→ Recorded data:

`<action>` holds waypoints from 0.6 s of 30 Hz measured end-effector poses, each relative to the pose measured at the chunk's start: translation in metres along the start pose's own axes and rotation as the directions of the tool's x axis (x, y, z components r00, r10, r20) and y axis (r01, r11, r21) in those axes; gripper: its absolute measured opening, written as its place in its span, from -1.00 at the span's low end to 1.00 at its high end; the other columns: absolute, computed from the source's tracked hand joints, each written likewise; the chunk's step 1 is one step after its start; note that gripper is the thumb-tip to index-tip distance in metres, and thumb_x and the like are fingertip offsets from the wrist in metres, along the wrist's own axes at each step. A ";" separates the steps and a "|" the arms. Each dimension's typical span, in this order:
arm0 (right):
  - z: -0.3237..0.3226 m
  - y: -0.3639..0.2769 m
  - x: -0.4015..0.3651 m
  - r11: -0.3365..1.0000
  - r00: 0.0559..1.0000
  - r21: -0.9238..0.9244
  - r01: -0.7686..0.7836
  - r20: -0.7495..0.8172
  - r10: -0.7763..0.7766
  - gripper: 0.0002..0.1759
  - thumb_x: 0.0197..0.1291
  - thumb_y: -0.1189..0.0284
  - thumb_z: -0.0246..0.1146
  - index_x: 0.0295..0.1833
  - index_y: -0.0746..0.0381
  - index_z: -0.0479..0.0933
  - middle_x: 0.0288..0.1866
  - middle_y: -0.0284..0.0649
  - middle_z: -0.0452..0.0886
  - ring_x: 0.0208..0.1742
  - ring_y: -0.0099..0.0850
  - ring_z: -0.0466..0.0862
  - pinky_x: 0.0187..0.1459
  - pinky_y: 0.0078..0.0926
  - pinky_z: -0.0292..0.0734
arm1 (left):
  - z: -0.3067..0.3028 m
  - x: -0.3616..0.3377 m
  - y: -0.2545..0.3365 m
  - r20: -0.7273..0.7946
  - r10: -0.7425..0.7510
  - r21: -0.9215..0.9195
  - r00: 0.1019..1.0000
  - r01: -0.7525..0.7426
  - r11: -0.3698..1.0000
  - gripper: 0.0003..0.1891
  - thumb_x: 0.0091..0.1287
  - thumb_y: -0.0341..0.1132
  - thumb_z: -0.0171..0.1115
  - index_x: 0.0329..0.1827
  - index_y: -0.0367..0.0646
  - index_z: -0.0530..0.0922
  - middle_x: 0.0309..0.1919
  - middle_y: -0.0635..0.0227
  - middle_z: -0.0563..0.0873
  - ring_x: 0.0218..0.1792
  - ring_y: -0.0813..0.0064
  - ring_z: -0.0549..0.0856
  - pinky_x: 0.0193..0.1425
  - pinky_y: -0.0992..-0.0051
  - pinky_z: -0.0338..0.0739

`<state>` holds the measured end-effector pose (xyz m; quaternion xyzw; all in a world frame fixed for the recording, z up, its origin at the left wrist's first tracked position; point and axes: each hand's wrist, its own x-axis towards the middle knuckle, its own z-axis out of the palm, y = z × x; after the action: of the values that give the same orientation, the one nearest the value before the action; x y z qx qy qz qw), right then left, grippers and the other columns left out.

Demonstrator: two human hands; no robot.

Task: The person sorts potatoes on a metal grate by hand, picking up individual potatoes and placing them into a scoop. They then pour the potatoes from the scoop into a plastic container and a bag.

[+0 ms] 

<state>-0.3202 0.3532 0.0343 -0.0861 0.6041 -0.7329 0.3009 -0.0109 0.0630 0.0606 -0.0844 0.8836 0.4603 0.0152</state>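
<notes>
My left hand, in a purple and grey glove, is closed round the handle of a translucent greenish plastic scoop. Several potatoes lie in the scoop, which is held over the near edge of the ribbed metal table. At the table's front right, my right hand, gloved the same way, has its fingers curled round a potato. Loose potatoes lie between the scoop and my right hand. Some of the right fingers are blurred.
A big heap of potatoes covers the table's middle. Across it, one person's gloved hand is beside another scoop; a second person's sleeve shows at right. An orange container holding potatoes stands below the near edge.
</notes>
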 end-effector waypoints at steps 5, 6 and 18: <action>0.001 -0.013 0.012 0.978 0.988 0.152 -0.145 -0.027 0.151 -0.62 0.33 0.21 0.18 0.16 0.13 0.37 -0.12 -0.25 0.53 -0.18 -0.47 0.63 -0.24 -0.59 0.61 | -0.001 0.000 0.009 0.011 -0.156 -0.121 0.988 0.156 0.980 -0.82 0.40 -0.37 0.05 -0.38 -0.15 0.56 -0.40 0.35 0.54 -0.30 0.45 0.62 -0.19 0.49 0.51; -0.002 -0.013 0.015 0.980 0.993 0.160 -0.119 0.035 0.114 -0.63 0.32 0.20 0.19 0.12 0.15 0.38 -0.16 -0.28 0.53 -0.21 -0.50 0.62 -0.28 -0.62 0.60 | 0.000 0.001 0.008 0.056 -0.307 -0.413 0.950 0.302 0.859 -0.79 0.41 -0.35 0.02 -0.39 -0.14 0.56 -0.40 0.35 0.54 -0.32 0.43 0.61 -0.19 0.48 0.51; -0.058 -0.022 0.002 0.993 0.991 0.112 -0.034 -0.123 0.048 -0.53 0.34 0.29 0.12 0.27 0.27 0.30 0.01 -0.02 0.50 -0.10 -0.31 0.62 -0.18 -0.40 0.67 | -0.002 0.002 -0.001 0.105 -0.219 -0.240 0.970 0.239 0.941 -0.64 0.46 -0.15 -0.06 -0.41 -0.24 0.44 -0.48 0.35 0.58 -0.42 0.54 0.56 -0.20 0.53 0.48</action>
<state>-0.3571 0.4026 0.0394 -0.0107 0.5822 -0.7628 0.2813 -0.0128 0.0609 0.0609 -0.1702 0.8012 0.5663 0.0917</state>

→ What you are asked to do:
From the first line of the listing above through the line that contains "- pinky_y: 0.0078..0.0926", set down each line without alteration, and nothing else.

→ Exercise output:
`<action>` holds waypoints from 0.6 s of 30 Hz measured end-effector poses, each relative to the pose measured at the chunk's start: translation in metres along the start pose's own axes and rotation as the directions of the tool's x axis (x, y, z components r00, r10, r20) and y axis (r01, r11, r21) in those axes; gripper: its absolute measured opening, written as its place in its span, from -1.00 at the span's low end to 1.00 at its high end; the other columns: absolute, computed from the source's tracked hand joints, each written likewise; the chunk's step 1 is one step after its start; note that gripper is the thumb-tip to index-tip distance in metres, and thumb_x and the like are fingertip offsets from the wrist in metres, along the wrist's own axes at each step. A ";" separates the steps and a "|" the arms. Each dimension's typical span, in this order:
arm0 (right):
  - z: -0.3237..0.3226 m
  - y: -0.3639..0.2769 m
  - x: -0.4015..0.3651 m
  - r11: -0.3365..1.0000
  - r00: 0.0559..1.0000
  - r21: -0.9238..0.9244
  - r01: -0.7686..0.7836
  - r20: -0.7495..0.8172
  - r10: -0.7763..0.7766
  - gripper: 0.0002..0.1759
  - thumb_x: 0.0197..0.1291
  - thumb_y: -0.1189..0.0284
  - thumb_z: -0.0246..0.1146
  - index_x: 0.0295..0.1833
  - index_y: -0.0746..0.0381
  - index_z: -0.0479..0.0933
  - middle_x: 0.0288..0.1866
  - middle_y: -0.0284..0.0649
  - middle_z: -0.0452..0.0886
  - ring_x: 0.0208..0.1742
  - ring_y: -0.0099..0.0850
  - ring_z: -0.0466..0.0862
  - pinky_x: 0.0187..0.1459
  - pinky_y: 0.0078..0.0926

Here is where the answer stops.